Deal on U.S. coronavirus aid bill elusive as jobless benefit nears expiration

WASHINGTON (Reuters) – Just one day before a federal jobless benefit was set to expire, the U.S. Congress was no closer on Thursday to a deal extending or replacing the extra $600-per-week in payments to tens of millions thrown out of work by the coronavirus pandemic.

Lacking a deal, Senate Majority Leader Mitch McConnell maneuvered to stage votes next week on a Republican plan extending the expiring unemployment benefit, but at a much lower level.

While the measure may be blocked by Democrats, it could spur lawmakers and the White House to accelerate negotiations next week toward a compromise.

Meanwhile, former Vice President Joe Biden, who is challenging President Donald Trump in November’s election, joined the fray.

He accused McConnell and Trump of risking further economic slowdown by refusing to grant additional federal funds to state and local governments experiencing revenue shortfalls during the pandemic, which could lead to government workers being laid-off.

“It’s meager support they are offering for schools and local governments. It isn’t close to what’s needed,” Biden told the American Federation of Teachers union.

With little prospect of having to be in Washington to vote on a coronavirus-response bill this week, the Senate was expected to begin its weekend and return on Monday — after the unemployment insurance benefit has expired.

Democrats have been pushing for extending the jobless benefit as part of a $3 trillion coronavirus-aid bill the U.S. House of Representatives passed in May, while Republicans want $1 trillion overall. They have proposed a $200 weekly benefit, which would come in addition to state unemployment payments.
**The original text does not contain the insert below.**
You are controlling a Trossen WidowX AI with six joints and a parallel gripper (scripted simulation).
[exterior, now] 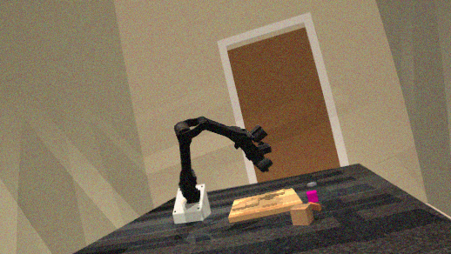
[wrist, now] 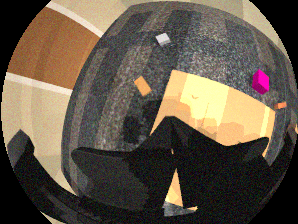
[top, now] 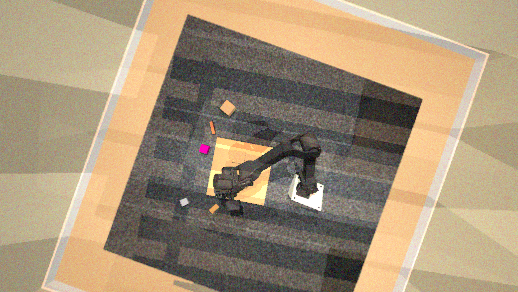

The past four days of private talks involving top White House and congressional officials have yielded no tangible results and much of Thursday was spent with Republicans and Democrats criticizing each other.

“Republicans don’t want this aid to expire,” said Senate Majority Leader Mitch McConnell. “But the Speaker and the Democratic Leader say they won’t agree to anything unless the program pays people more to stay home than to work,” he added.

He was referring to House Speaker Nancy Pelosi and Senate Democratic Leader Chuck Schumer.

Schumer answered back, saying a “skinny bill” floated by the White House to provide reduced unemployment benefits did not have the votes to pass the House or the Senate. “It’s a stunt.”

Treasury Secretary Steven Mnuchin and White House Chief of Staff Mark Meadows were expected to meet with Democratic leaders later on Thursday over how to help the country cope with the COVID-19 pandemic.

Besides the $600-per-week supplemental unemployment benefit expiring Friday, a federal moratorium that prevented housing evictions ended last week, leaving untold numbers of Americans at risk of losing their homes.

Congress has already passed aid packages totaling $3 trillion to alleviate the effects of the virus, which has killed 150,000 Americans.

Republicans oppose a Democratic call for nearly $1 trillion to aid state and local governments, while Democrats reject a Republican plan to prevent liability lawsuits for businesses and schools as they reopen during the pandemic.